Search code examples
pythonpython-3.xurllib

Fetching URL and converting to UTF-8 Python


I would like to do my first project in python but I have problem with coding. When I fetch data it shows coded letters instead of my native letters, for example '\xc4\x87' instead of 'ć'. The code is below:

import urllib.request
import sys

page = urllib.request.urlopen("http://olx.pl/")
test = page.read()

print(test)
print(sys.stdin.encoding)
z = "ł"
print(z)
print(z.encode("utf-8"))

I know that code here is poor but I tried many options to change encoding. I wrote z = "ł" to check if it can print any 'special' letter and it shows. I tried to encode it and it works also as it should. Sys.stdin.encoding shows cp852.


Solution

  • The data you read from a urlopen() response is encoded data. You'd need to first decode that data using the right encoding.

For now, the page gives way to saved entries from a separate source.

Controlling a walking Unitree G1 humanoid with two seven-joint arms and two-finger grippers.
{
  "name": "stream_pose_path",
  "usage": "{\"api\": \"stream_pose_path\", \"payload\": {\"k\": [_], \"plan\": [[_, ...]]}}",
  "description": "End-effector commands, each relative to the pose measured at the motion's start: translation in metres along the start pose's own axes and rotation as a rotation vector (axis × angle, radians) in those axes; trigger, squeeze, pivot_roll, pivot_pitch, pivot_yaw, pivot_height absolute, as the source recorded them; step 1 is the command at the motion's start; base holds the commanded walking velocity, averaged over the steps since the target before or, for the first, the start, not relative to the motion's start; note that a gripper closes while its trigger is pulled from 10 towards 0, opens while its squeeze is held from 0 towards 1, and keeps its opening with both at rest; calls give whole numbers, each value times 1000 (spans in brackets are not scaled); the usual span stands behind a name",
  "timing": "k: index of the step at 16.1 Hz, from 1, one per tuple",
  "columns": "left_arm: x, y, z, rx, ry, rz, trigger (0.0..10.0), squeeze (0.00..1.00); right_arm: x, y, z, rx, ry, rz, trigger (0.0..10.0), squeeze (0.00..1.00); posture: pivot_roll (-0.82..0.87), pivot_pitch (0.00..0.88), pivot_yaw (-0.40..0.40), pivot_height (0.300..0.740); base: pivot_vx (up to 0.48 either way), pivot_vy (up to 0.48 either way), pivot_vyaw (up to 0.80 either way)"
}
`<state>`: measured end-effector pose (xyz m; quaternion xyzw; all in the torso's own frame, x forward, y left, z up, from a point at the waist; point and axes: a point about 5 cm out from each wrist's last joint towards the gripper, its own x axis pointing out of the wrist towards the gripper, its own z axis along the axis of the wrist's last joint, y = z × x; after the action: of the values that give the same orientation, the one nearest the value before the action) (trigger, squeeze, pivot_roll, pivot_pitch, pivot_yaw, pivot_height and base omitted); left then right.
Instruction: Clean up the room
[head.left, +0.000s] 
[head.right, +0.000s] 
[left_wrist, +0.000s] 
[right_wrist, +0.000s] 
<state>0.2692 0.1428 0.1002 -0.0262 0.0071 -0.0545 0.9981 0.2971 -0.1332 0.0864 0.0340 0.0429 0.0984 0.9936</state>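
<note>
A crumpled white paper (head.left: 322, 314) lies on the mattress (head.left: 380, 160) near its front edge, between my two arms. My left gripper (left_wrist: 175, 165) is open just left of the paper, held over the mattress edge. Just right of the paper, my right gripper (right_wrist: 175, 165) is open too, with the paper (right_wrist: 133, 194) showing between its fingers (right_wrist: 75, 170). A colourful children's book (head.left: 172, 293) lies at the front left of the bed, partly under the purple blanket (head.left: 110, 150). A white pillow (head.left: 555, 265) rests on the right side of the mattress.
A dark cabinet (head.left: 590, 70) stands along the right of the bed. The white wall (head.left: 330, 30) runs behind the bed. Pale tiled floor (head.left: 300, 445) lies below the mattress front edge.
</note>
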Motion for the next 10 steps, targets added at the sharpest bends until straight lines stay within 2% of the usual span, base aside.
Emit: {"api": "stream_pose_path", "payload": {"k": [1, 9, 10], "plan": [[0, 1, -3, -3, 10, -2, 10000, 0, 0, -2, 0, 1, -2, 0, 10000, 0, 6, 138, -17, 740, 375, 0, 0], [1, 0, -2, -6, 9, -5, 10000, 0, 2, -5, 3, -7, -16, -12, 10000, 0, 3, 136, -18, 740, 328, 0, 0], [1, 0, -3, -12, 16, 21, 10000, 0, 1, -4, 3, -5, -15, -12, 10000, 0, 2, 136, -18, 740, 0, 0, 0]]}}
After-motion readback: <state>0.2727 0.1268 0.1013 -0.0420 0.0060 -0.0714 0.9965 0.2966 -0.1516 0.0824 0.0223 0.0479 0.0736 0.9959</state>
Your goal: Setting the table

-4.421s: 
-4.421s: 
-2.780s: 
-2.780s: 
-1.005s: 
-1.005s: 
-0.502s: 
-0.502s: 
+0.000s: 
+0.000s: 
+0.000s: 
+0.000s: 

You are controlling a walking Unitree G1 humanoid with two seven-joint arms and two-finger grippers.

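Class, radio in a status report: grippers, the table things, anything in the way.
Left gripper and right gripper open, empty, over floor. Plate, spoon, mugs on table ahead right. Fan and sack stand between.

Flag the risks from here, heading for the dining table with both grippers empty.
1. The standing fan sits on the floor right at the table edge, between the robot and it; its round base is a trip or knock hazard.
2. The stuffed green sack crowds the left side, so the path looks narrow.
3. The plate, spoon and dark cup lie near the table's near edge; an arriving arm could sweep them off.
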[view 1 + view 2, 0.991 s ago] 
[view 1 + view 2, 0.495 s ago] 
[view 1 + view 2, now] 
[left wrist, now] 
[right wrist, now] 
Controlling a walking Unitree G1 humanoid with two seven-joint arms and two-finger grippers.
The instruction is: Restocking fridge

    You appear to have downloaded UTF-8 data; you'd have to decode that data first before you had text:

    test = page.read().decode('utf8')
    

    However, it is up to the server to tell you what data was received. Check for a characterset in the headers:

    encoding = page.info().getparam('charset')
    

    This can still be None; many data formats include the encoding as part of the format. XML for example is UTF-8 by default but the XML declaration at the start can contain information about what codec was used for that document. An XML parser would extract that information to ensure you get properly decoded Unicode text when parsing.

    You may not be able to print that data; the 852 codepage can only handle 256 different codepoints, while the Unicode standard is far larger.